If someone wants to pitch Cuban an idea, he’s open to it, but he’s not going to take a meeting for it. Instead, he wants to keep the details short, sweet and to the point.
“What I tell people is, ‘Anything you’re going to tell me in a meeting or a sales pitch, put it in an e-mail, and I’ll read it, and you know, give me as much technical information or business details as you can,’ because that takes all the personality out of it,” he says. “It lets me deal with just the facts or the details, and once I have a feel for the details, then we can deal with the personalities and the people involved.”
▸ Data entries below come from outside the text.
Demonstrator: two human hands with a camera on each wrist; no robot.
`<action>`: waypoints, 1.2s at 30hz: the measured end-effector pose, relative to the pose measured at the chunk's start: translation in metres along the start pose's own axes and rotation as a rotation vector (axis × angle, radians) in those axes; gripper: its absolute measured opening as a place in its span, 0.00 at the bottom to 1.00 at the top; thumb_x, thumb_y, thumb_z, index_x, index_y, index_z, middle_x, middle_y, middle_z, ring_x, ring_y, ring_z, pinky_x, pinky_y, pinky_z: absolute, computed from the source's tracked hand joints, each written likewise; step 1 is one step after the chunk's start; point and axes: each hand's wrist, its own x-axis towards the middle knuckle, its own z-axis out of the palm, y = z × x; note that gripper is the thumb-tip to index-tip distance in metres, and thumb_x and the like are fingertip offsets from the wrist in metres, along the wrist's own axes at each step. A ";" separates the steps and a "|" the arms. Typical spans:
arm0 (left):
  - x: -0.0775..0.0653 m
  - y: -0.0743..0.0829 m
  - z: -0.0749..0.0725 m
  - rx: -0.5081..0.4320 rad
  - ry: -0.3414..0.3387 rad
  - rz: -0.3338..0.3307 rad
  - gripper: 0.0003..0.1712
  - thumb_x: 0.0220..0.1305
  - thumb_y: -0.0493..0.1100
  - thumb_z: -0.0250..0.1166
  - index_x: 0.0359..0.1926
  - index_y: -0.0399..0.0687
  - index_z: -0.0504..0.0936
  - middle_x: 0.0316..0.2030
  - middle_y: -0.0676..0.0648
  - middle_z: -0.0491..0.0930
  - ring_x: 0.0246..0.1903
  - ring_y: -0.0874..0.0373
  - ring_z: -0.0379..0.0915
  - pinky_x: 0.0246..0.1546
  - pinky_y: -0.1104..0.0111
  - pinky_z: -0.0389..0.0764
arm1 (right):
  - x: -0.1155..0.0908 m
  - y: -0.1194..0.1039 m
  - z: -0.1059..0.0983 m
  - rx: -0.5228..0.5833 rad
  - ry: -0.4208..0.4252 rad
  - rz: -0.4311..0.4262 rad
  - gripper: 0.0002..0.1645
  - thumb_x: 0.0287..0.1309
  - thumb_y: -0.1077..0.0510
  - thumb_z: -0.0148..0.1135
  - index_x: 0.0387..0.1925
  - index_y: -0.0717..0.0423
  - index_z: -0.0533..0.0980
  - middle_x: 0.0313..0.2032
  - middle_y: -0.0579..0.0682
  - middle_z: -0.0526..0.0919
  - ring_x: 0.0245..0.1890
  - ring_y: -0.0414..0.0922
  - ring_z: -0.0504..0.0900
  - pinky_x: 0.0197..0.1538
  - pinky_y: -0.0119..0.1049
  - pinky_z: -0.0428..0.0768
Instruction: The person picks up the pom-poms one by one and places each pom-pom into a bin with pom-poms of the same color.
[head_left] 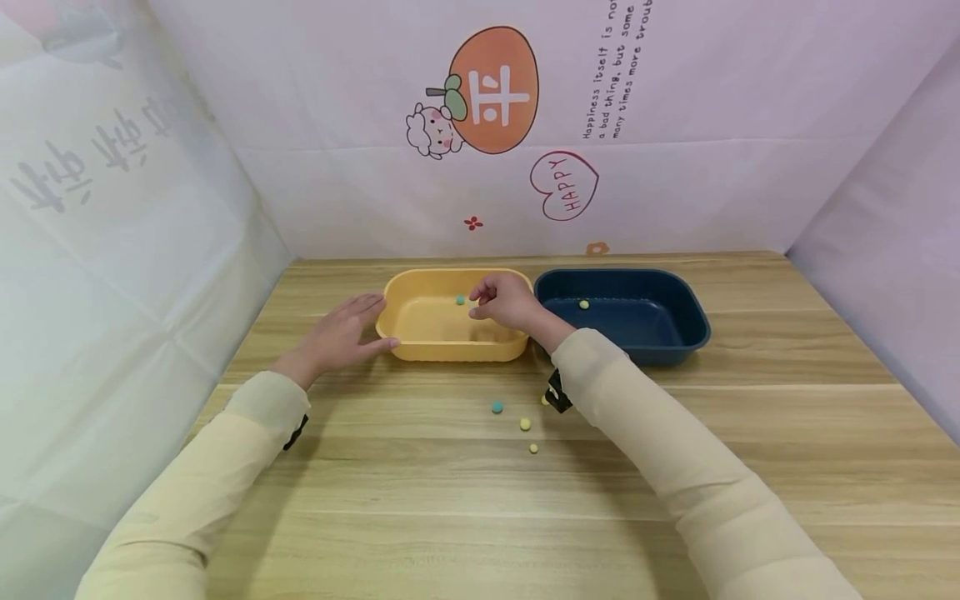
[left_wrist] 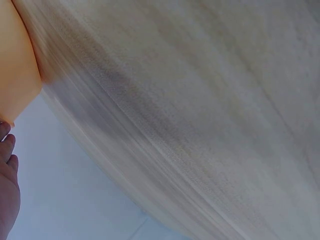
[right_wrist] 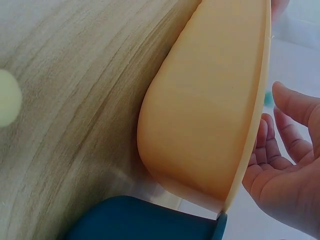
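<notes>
My left hand [head_left: 341,333] rests at the left end of the yellow bin [head_left: 461,351], fingers straight along the rim and thumb on its front edge. Over the right half of that bin is my right hand [head_left: 506,302]; in the right wrist view its thumb and fingertips stand apart. A small teal ball [head_left: 461,300] appears just left of these fingertips, inside the bin's outline. On the table in front lie another teal ball [head_left: 497,407] and a few yellow balls [head_left: 525,424], one partly hidden by the right wrist's black strap. Inside the dark blue bin [head_left: 660,353] is a yellow ball [head_left: 584,305].
The two bins stand side by side near the back of the wooden table [head_left: 420,508]. Behind them rises a white printed cloth [head_left: 337,192], which also lines the left and right sides. My right forearm crosses in front of the blue bin's left corner.
</notes>
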 end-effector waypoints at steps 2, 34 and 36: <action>0.000 0.000 0.000 -0.001 -0.001 -0.001 0.49 0.66 0.64 0.58 0.71 0.29 0.57 0.71 0.32 0.55 0.71 0.39 0.47 0.71 0.52 0.46 | 0.000 0.000 0.000 -0.005 -0.003 0.001 0.14 0.57 0.62 0.69 0.43 0.65 0.80 0.33 0.52 0.76 0.36 0.47 0.73 0.36 0.34 0.74; 0.000 0.000 0.000 0.003 -0.004 -0.016 0.49 0.66 0.65 0.57 0.71 0.30 0.57 0.71 0.33 0.55 0.71 0.39 0.46 0.71 0.51 0.46 | -0.013 -0.007 -0.012 -0.024 -0.025 -0.021 0.10 0.59 0.61 0.68 0.41 0.59 0.79 0.35 0.52 0.77 0.38 0.48 0.74 0.38 0.35 0.74; 0.000 0.000 0.000 0.001 -0.002 -0.015 0.49 0.66 0.65 0.57 0.71 0.30 0.57 0.71 0.33 0.55 0.71 0.39 0.46 0.70 0.51 0.46 | -0.016 -0.007 -0.014 -0.023 -0.026 -0.025 0.10 0.59 0.61 0.68 0.41 0.59 0.79 0.36 0.52 0.77 0.38 0.48 0.74 0.39 0.35 0.74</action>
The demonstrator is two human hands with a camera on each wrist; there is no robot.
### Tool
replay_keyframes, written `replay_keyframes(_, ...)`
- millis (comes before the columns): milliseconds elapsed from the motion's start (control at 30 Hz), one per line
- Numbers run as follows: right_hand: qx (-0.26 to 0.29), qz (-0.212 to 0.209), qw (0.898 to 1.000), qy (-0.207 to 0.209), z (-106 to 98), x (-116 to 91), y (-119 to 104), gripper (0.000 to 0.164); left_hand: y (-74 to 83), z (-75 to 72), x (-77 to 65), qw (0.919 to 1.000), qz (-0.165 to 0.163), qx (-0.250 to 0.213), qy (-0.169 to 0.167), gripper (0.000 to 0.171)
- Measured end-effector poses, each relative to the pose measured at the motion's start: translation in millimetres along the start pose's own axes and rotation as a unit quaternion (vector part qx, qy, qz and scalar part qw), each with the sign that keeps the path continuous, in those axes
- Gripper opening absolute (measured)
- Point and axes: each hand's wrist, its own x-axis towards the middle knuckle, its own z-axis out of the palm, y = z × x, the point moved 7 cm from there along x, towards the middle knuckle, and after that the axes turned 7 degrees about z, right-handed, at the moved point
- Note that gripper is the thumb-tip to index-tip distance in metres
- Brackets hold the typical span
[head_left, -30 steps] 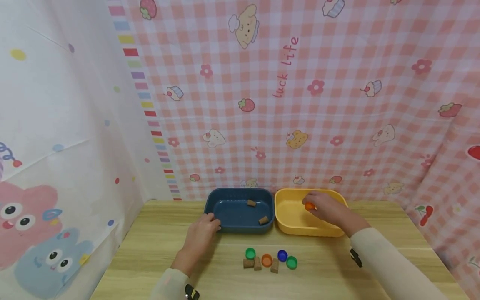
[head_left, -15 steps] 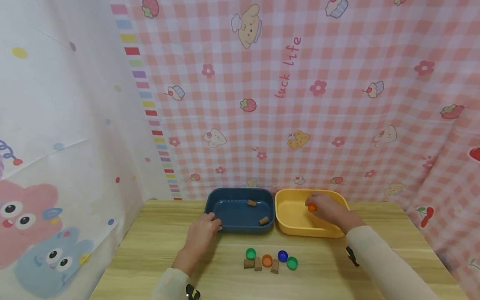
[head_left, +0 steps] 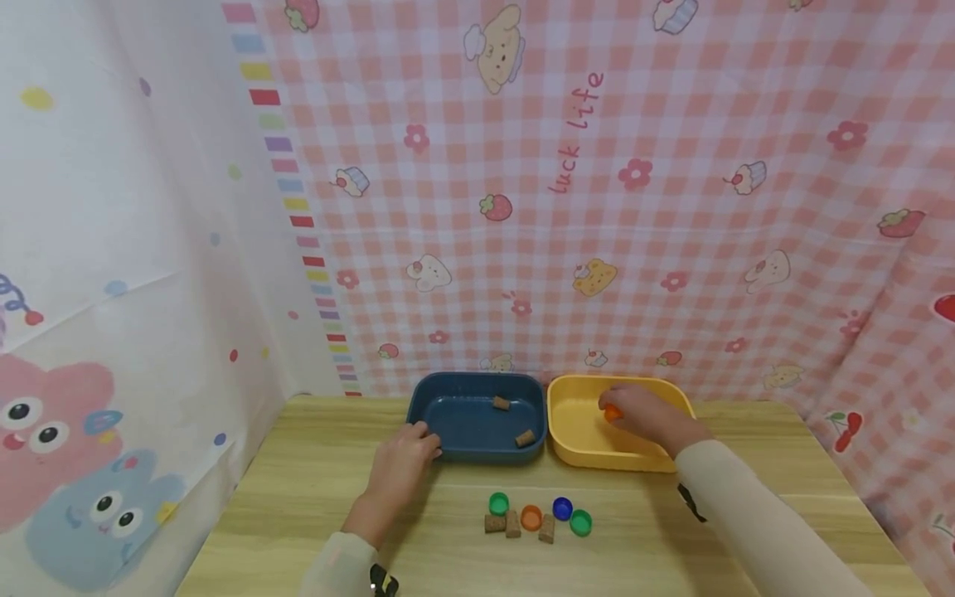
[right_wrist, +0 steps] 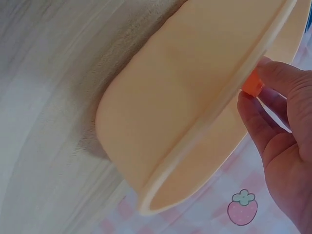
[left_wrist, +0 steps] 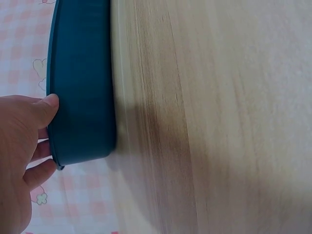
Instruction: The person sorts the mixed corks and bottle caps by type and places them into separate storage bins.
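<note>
My right hand [head_left: 649, 412] pinches an orange bottle cap [right_wrist: 252, 84] between thumb and fingers, over the inside of the yellow bin [head_left: 597, 458]. In the right wrist view the cap shows just past the bin's rim, partly covered by the fingers. At the near left corner of the dark blue bin [head_left: 477, 455], my left hand [head_left: 403, 464] grips the rim. Its thumb lies on the outer side in the left wrist view, and the other fingers go behind the rim. Two corks, one at the back [head_left: 501, 404] and one nearer [head_left: 525, 438], lie in the blue bin.
In front of the bins, on the wooden table [head_left: 313, 481], lie several bottle caps, among them a green one [head_left: 498, 503], an orange one [head_left: 531, 518] and a blue one [head_left: 563, 508]. Corks [head_left: 512, 524] lie beside them. A checked cloth [head_left: 448, 315] hangs behind.
Inside the yellow bin's outline, my right hand shifts slightly right, then back left, with the orange bottle cap still pinched. The left hand stays on the blue bin's rim.
</note>
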Motion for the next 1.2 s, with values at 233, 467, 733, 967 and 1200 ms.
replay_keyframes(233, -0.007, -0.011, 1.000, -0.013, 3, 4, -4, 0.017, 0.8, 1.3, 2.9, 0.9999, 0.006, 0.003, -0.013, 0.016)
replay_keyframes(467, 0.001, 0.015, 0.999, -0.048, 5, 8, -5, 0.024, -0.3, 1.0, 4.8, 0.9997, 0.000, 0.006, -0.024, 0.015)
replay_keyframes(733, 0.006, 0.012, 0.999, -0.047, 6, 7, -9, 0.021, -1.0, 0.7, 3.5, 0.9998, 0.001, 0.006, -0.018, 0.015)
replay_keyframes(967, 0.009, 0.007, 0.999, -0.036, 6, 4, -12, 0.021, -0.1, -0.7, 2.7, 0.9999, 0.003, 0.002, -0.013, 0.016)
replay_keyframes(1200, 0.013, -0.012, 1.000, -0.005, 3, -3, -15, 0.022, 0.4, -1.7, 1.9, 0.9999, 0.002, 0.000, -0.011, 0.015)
Cuban can quickly — often within seconds — recognize if a pitch is something he’s interested in or not. He starts with whether it’s an industry he wants to be in. He knows he wants to steer clear of websites driven by advertising, he’s not interested in being part of the next cool fashion trend, and it’s safe to say that his early experiences in the restaurant industry are just one reason he doesn’t want to open a restaurant of his own. Instead, he tends to stick to technology and play to his own strengths.
He says that just looking at the industry is about 90 percent of it. Beyond that, he looks for any red flags.
“The more people try to sell you on the size of a market, that’s usually a first red flag,” Cuban says. “If someone says, ‘This is a billion-dollar market, and all we’ve got to do is get one-half of 1 percent, and we’ll be making X, Y, Z,’ that’s someone usually selling themselves.”
Another red flag is if someone also says that the company is going to be better than an established player — like someone saying the company is going to be a better Facebook than Facebook. Also, he looks at how people react when he brings up competitors. If they start saying what those folks can’t do instead of talking about what gives this opportunity a unique competitive advantage, that’s a good indicator to him, as well.